* Problem details:
Show me every line in the listing that has the word "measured".
[Information shown]
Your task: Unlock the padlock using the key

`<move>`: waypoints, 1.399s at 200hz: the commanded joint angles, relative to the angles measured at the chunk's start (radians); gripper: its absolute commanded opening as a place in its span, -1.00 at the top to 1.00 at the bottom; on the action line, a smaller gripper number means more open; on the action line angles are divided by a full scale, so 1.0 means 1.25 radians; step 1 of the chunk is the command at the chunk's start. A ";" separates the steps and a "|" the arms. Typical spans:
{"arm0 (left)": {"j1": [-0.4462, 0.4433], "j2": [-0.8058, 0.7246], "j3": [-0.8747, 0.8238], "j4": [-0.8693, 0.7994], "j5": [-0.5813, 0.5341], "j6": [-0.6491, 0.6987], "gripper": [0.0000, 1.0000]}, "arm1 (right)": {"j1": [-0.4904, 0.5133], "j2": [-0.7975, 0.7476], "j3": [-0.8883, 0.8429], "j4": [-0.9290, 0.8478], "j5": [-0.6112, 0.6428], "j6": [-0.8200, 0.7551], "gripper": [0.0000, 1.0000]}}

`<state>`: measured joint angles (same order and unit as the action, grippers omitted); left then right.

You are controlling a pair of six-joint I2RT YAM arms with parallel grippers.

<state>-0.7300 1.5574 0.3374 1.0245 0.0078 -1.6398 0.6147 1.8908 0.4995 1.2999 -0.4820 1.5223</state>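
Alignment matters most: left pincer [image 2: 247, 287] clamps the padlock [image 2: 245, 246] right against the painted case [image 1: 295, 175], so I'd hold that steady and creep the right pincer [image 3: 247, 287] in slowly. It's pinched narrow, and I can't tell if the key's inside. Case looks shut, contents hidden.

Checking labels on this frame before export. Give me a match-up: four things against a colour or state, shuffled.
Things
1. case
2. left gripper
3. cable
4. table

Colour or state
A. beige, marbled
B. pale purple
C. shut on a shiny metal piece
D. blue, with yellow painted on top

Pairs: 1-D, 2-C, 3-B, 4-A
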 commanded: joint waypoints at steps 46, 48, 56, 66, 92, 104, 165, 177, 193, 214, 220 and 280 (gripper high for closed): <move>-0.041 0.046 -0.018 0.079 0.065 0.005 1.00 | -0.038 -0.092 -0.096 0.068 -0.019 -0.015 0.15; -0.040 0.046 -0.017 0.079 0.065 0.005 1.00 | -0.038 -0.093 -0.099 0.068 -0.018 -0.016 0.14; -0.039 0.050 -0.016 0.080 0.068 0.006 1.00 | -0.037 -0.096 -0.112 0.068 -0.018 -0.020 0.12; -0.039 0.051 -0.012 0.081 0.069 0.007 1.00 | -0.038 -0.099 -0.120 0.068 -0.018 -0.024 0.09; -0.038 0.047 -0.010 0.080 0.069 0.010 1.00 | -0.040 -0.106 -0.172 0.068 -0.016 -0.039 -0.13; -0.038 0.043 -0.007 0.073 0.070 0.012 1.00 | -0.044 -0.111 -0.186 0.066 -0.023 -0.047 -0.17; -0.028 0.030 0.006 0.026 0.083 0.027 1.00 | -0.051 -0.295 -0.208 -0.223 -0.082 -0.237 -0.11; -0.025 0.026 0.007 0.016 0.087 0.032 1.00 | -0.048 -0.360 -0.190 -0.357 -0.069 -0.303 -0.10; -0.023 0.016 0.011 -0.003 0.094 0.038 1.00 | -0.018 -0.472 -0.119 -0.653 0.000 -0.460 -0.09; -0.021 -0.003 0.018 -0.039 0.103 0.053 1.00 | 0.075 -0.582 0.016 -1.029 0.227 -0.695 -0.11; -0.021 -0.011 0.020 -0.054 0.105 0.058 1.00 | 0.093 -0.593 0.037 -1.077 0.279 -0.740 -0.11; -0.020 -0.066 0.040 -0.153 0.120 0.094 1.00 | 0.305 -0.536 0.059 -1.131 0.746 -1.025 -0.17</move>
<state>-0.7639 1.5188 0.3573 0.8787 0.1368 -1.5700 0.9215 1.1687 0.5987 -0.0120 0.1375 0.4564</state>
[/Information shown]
* Reply:
`<move>`: waypoints, 1.399s at 200hz: the commanded joint angles, relative to the angles measured at the chunk's start (radians); gripper: its absolute commanded opening as a place in its span, -1.00 at the top to 1.00 at the bottom; on the action line, a smaller gripper number means more open; on the action line angles are divided by a full scale, so 1.0 means 1.25 radians; step 1 of the chunk is the command at the chunk's start. A ";" separates the steps and a "|" the arms. Typical spans:
`<state>`: measured joint angles (same order and unit as the action, grippers omitted); left then right.

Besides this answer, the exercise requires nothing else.